As part of Solutions Review’s Premium Content Series—a collection of contributed columns written by industry experts in maturing software categories— Patrick Ostiguy of Accedian lays out the path toward the convergence of cybersecurity and networking in organizations.
Organizations today struggle with a lack of control over the end-user experience and security, as well as a dearth of visibility when it comes to their corporate networks. When employees started working remotely, companies became more dispersed, and for many of them, this shift has become permanent. Forrester Research estimates that just 30 percent of businesses will accept a total return to the traditional office setting following the pandemic.
In parallel, the sophistication of hacker attacks against this extended network surface has increased. The means of visibility continues to be much the same, even as these trends are occurring. Not just from a technological standpoint but also from an organizational and cultural one, there is an urgent need to change how things are done.

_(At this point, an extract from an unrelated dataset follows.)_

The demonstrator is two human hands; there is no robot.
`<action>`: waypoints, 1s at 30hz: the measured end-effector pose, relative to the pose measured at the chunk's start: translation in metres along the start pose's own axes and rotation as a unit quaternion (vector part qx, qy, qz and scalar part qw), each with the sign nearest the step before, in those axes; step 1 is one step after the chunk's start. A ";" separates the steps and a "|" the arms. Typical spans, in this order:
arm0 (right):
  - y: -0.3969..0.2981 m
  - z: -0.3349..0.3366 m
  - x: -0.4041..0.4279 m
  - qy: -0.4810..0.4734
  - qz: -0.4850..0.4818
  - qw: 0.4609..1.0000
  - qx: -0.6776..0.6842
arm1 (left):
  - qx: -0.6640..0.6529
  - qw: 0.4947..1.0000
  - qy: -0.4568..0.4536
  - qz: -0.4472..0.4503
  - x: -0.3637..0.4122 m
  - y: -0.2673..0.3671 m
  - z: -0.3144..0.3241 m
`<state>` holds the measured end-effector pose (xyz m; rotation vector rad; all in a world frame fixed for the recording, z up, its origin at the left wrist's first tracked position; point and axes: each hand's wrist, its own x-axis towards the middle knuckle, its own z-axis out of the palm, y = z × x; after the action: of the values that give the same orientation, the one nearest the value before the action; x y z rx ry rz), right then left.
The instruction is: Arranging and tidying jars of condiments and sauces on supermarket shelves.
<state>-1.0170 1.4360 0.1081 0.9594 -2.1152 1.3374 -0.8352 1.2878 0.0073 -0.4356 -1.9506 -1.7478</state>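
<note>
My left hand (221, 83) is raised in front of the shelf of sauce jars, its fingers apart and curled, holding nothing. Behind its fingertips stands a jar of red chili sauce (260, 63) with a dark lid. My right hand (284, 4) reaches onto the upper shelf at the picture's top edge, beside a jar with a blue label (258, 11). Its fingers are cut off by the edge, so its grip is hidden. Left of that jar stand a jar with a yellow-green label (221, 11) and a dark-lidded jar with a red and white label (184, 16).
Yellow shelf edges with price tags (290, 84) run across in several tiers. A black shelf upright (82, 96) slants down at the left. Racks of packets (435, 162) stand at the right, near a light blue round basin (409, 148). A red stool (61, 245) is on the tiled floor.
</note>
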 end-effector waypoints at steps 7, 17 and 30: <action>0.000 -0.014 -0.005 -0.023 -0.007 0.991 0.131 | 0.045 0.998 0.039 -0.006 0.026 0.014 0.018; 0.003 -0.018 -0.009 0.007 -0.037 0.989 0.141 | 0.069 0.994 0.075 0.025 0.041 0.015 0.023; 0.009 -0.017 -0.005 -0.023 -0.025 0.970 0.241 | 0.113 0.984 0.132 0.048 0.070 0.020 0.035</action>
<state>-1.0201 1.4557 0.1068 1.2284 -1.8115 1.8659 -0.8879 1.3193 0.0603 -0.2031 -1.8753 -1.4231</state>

The conventional barriers between networking and security functions must be removed for this change to be successful.
How the Networking and Security Landscape has Changed
The issue isn’t that visibility is worse than it used to be; rather, it has remained constant while everything else has changed, including the adoption of work-from-home (WFH) and the shift to the cloud. Because there is no longer a perimeter, perimeter defense strategies are ineffective. Organizations still need endpoint and perimeter security, but they are insufficient, given the expanding attack surface. Other technologies must be used in conjunction with them. Rather than only trying to block attackers at the entry point, new technologies must be used to cover distributed environments, follow and record intruders if and after they penetrate, and also account for insider threats.
Cyber-attacks are more frequent and sophisticated these days. Hackers are taking advantage of technological flaws, and once they are inside a network, it may take months to detect them. The cost of a breach increases with the amount of time between the breach and detection. And these expenses keep rising. The average cost of a breach reached a new high of $4.35 million in 2022, up 13 percent from 2020, according to IBM’s Cost of a Data Breach Report.
Uniting Networking and Security for Better Visibility
Organizations can only detect and thwart today’s attacks with insight into the network itself, yet most security teams lack visibility into and easy access to the network. Your security operations team needs a secure network to fend off attacks, while the network operations team wants dependable, trouble-free network performance. End-users are just looking for a no-hassle experience.
How will you meet these many needs? Cyber-attackers must traverse the network somehow, that is one place they cannot work around and probably the best place to catch them; if network operations and security teams work in silos and use different tools, chances are they might not detect them. It is a lengthy process, but the two teams must converge. In the past, security and networking were two distinct, compartmentalized fields. It won’t be possible to change this scenario overnight. Though it’s not always the case that they dislike working together, both teams are typically adamant about doing things their own way. These are occasionally teams from other organizations that have been integrated through acquisition.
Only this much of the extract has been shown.